Ah, yes, Joe Meek. A word about him is in order. Though his music is not present here, his spirit certainly is. There is plenty of spacewards tinkering, lots of torrid sentiment and hyper-maudlin stylings that switch to existential, horror-tinged passages at the drop of a hat. Listening to the glorious, Purple Heart-loaded take on This Heat’s ‘SPQR’, or the cold & ghostly parody of Roy Orbison’s ‘In Dreams’ (recorded in a Lancashire cotton mill?) you can imagine him, restlessly pacing around his dingy flat, his mind exploding with new ideas on how to turn the world on through sound. This Meekian unease, with its attendant contrasts and switches in tone and tempo mean new life always shoots through the rubble. Whereas Soft Cell’s ‘Sex Dwarf’ is a fairly perfunctory take (arrangements sounding like odd sonic curlicues that feel tacked on to the original edifice), we hear the opposite almost immediately with Robyn’s ‘Dancing On My Own’. Odd, and uneasy, but one that sticks in the mind, this track is no longer a paradigm of bittersweet bubblegum pop but a parched Victorian plod bereft of hope, a biblical tale of suffering and temptation. Robyn should cover it.

Often the act of listening in does play out like a karaoke night where you wonder just what’s up next. Songs couple up to act as each other’s opposite. Second track, The Normal’s ‘Warm Leatherette’, is sleek and sexy; suggestive where ‘Psycho Killer’ was left free to rant itself into exhaustion. The scree of grey electronic noise that envelops the track ninety seconds in is just fantastic, as is the mutation of the original’s cold, whistling synth into something more psychedelic (it’s actually very similar to the synth refrain heard on Talking Heads’ ‘Drugs’).
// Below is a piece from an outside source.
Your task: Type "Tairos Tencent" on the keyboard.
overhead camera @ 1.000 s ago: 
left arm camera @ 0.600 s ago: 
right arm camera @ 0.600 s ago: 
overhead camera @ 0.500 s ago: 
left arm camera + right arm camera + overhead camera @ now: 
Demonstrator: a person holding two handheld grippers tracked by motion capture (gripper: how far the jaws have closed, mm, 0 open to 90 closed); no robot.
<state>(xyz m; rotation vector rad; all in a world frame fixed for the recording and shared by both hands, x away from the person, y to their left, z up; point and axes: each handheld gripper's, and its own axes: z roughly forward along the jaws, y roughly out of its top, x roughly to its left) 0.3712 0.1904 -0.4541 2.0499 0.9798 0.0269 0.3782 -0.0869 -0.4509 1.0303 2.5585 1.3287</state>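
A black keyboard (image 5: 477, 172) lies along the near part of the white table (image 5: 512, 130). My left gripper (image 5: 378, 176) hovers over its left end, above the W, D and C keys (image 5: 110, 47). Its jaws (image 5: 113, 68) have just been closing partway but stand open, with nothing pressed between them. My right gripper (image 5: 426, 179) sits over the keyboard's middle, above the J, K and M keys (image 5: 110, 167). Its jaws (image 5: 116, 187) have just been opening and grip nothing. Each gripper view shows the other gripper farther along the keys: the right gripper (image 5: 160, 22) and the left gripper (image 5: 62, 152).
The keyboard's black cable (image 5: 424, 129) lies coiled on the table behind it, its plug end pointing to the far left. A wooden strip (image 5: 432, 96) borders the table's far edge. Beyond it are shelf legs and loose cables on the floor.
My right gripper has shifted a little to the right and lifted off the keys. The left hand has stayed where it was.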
The sonic switches continue with ‘I Put A Spell On You’, which is a hyper-charged squall and rattle of black, oily noise; imagine a heavily-laden touring motorbike, with Screamin’ Jay Hawkins strapped to it and begging to be let off. Immediately afterwards we are cast inert onto the lakes of fire and ice with ‘Hamburger Lady’, where we writhe like Milton’s Satan in book one of Paradise Lost. The vocals are beyond creepy, also reminding one of Sharon Tate’s deadpan whisperings in Eye of the Devil. I’m not sure if convention allows us to say this version of ‘Hamburger Lady’ is “better than the original” but it certainly runs it close. 

Given all of the above it’s also unsurprising that marked, even brutal spiritual and emotional juxtapositions can be found throughout the record. Many of the songs Xiu Xiu have chosen are songs of heartbreak, defiance, or despair. Take the last four tracks. GloRilla’s ‘Lick Or Sum’ luxuriates in rolling around on its huge, shiny, sonic couch whilst playing with itself. After that, the gentle if slightly fragmented orchestration that cushions Daniel Johnson’s ‘Some Things Last A Long Time’ props up a vocal take that is as emotionally affecting as it can be. Another flex happens with a take on Coil’s ‘Triple Sun’, a mysterious, impersonal sound file not giving much way outside of what we hear. The mind’s eye conjures up a huge freighter floating by in the middle of the ocean, its stacked containers full of nothing but empty longing. Then, by brutal and, it must be said, slightly annoying contrast we get an impish soufflé whipped up in the name of The Runaways’ ‘Cherry Bomb’. The repeatedly punched notes on what sounds like a toy Casio and the squawked vocals bolster the belief that this was recorded in a bedroom, the band bouncing on a bed together. It feels deliberately light, incomplete, annoying: a teen v-sign to the world. And, maybe, a fitting coda to some of the heavy, heavy emotions that preceded it?  

What drives an artist to remake another’s work? On reflection it is probably a desire to undergo a multidimensional process: to replicate or learn from techniques and technologies found in the original artefact, a notion that a new time births new perspectives that only the remaker can impart, a desire to scratch an itch that wants to embellish, or destroy, or to remake and remodel the original, and then to display it again. Still: why put so much effort into something that has already been done? From Rubens copying Titian to Xiu Xiu’s new album of cover versions, this question will always remain at some level. In scratching their own itch, Xiu Xiu have made a brave record and one which we, in turn, can employ to our own ends.